Proffered Paper session 1: GU tumours, renal & urothelial

Dr Jeremy Blanc, medical oncologist at the Jules Bordet Institute in Brussels, presented the highlights from the first GU proffered paper session, which focused on recent advances in urothelial carcinoma. 

NMIBC represents approximately 75% of all urothelial carcinomas. It arises from the bladder mucosa without invading the detrusor muscle. The current standard of care involves TURBT followed by intravesical BCG therapy. Two studies—ALBAN and POTOMAC—investigated the potential benefit of adding immune checkpoint inhibitors to standard BCG therapy. The ALBAN trial evaluated one year of atezolizumab combined with BCG, while the POTOMAC trial tested one year of durvalumab plus BCG. Although both included high-risk NMIBC populations (TA, T1, and carcinoma in situ), the ALBAN cohort comprised slightly lower-risk patients. Results diverged significantly: ALBAN was negative, showing no added benefit from atezolizumab, whereas POTOMAC demonstrated improved DFS with durvalumab. These contrasting findings underscore the challenges of integrating immunotherapy in NMIBC and highlight the importance of patient selection. The results complement prior data from the CREST trial and suggest that while some high-risk patients may benefit from checkpoint blockade, lower-risk individuals likely derive sufficient benefit from BCG alone. Importantly, immune checkpoint inhibition is associated with increased toxicity—grade ≥3 adverse events in 20–30% of cases—necessitating careful patient–physician discussions regarding risk–benefit balance.

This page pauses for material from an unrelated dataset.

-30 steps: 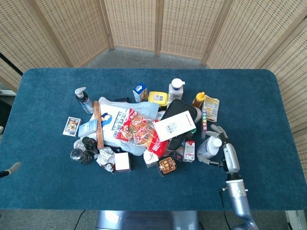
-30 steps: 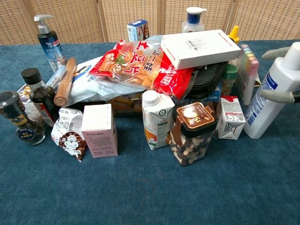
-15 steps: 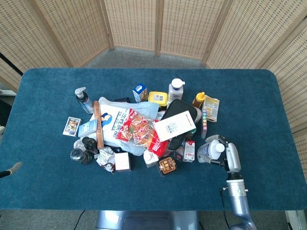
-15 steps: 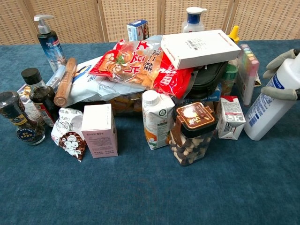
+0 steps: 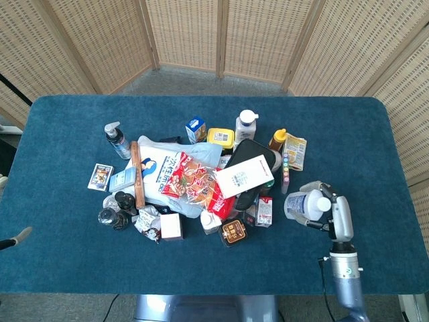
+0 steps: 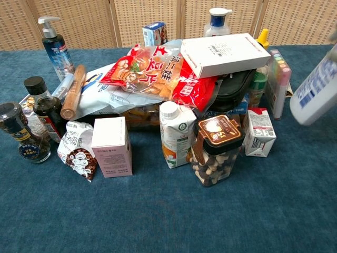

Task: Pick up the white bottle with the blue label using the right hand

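Note:
My right hand [image 5: 337, 215] grips the white bottle with the blue label [image 5: 301, 204] from its right side, to the right of the heap of goods. In the chest view this bottle [image 6: 317, 90] hangs tilted above the blue tablecloth at the right edge, its base clear of the cloth; the hand itself is almost wholly out of that frame. Of my left hand [image 5: 15, 239] only a grey tip shows at the left edge of the head view, so its state is unclear.
A small carton [image 6: 259, 133] and a strip of coloured pots [image 6: 277, 79] stand just left of the raised bottle. A jar of chocolate balls [image 6: 215, 150], a milk carton [image 6: 176, 133] and a white box [image 6: 226, 54] crowd the heap. Another white bottle [image 5: 246, 124] stands at the back.
The right hand closed round the bottle and raised it off the cloth, carrying it up and to the right. In the chest view its top has left the frame.

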Motion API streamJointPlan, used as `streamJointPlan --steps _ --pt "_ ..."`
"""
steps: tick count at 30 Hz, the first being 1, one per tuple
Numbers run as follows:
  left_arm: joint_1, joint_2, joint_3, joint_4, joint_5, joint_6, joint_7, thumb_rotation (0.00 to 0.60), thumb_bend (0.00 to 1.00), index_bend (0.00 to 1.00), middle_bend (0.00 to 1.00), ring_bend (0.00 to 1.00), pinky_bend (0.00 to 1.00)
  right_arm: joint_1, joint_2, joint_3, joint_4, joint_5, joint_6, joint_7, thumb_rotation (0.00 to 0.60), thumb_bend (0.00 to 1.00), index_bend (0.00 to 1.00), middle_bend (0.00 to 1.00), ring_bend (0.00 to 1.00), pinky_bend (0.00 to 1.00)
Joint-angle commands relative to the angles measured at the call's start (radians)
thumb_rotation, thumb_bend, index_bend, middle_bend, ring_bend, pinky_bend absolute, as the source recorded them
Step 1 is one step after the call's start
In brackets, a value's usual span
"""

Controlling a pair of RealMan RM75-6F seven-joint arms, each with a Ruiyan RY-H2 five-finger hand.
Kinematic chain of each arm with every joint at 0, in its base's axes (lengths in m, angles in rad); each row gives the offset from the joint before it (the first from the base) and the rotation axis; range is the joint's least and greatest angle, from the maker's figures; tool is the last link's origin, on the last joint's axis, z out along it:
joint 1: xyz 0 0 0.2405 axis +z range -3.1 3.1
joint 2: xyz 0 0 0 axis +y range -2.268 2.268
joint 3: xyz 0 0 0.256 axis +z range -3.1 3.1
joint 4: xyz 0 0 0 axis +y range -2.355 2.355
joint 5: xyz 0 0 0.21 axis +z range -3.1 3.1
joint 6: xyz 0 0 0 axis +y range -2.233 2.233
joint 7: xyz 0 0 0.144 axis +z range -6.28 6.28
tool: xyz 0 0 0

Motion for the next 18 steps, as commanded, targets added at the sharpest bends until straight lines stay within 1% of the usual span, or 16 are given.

The remaining three studies addressed MIBC in neoadjuvant, adjuvant, and metastatic settings. The GDFather-NEO trial explored a novel combination of neoadjuvant nivolumab with an anti–GDF-15 antibody, targeting the TGF-β pathway. Conducted in cisplatin-ineligible patients (approximately 30 enrolled), the regimen demonstrated feasibility, manageable toxicity, and encouraging preliminary activity, suggesting a potential strategy for patients lacking standard chemotherapy options.

An updated five-year analysis of the CheckMate 274 trial reaffirmed the durable benefit and safety of adjuvant nivolumab in MIBC. ctDNA analyses further indicated that ctDNA-positive patients derived the greatest advantage, reinforcing ctDNA’s potential role as a predictive biomarker for adjuvant immunotherapy efficacy.

Finally, the DISCUS trial examined the optimal number of chemotherapy cycles preceding avelumab maintenance in mUC, prior to the adoption of the EV–pembrolizumab regimen as the new standard of care. The study compared three versus six cycles of chemotherapy, showing that three cycles provided comparable disease control with improved quality of life and reduced toxicity. Although OS data remain immature, these findings may guide treatment in settings where EV–pembrolizumab is unavailable or contraindicated.